Involving a commercial multifamily investment companies could help develop a risk-adjusted estimate. Professional agents can identify low-risk regions since they have a better view and understanding of the market. They can therefore offer their expertise in determining actual returns based on the inflation rates and possibilities of an area.
Work with multifamily investment companies
As mentioned earlier, to succeed in your commercial multifamily real estate investment, you need to work with a competitive team of professionals. They’ll guide you on the do’s and don’ts of the industry. Working with a multifamily investment companies helps you manage the operational duties of the property and takes the load off your shoulder in case there are legal problems to solve.
Also, these commercial real estate investment companies will help you balance the books and secure reliable renters, while still maintain your property at top-tier conditions. Handling all these duties on your own can be overwhelming and ineffective especially if you’re just getting started, thus getting professional help is recommended.
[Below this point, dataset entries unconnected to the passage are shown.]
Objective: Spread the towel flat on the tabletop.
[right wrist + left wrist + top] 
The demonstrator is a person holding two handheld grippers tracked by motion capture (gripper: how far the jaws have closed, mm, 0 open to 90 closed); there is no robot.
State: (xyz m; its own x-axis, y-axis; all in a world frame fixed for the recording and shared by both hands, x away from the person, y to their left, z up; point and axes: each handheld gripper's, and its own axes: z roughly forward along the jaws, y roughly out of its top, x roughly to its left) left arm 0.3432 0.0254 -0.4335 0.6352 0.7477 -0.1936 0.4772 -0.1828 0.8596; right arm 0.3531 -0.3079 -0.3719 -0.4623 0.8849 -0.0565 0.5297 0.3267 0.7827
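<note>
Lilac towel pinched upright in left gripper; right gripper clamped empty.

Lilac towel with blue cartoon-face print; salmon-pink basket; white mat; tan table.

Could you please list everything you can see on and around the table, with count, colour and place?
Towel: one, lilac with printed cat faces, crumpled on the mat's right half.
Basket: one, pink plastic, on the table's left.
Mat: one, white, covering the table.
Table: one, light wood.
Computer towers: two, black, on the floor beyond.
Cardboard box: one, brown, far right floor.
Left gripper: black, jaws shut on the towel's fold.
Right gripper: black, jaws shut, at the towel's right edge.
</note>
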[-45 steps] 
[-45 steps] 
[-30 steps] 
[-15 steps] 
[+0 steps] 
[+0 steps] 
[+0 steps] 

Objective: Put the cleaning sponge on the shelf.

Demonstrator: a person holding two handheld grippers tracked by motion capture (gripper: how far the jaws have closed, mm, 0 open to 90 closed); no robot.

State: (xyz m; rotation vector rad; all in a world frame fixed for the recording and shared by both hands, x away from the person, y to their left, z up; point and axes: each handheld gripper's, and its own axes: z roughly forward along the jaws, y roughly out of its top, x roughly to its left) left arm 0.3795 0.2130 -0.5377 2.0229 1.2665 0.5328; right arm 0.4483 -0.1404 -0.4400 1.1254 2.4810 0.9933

Commercial real estate investment companies also play a crucial role in profit maximization as they are adept in maintaining cost effectiveness in your property. They deploy operational analysis techniques to streamline maintenance operations, to eliminate any avoidable costs.
Multifamily commercial real estate is driven by need. Whether economies shrink or grow, people need houses, and most people cannot afford a multiple-family home.
However, while it’s a still a good idea to invest during inflation it’s important to remember that multifamily commercial real estate investments do not give instant insulation against inflation. To see the actual picture of how it protects investors from the blips of inflation, take a long-term analysis of about 5 to 7 years of investment. You’ll realize that it paces incredibly well under inflation through rents and other fees.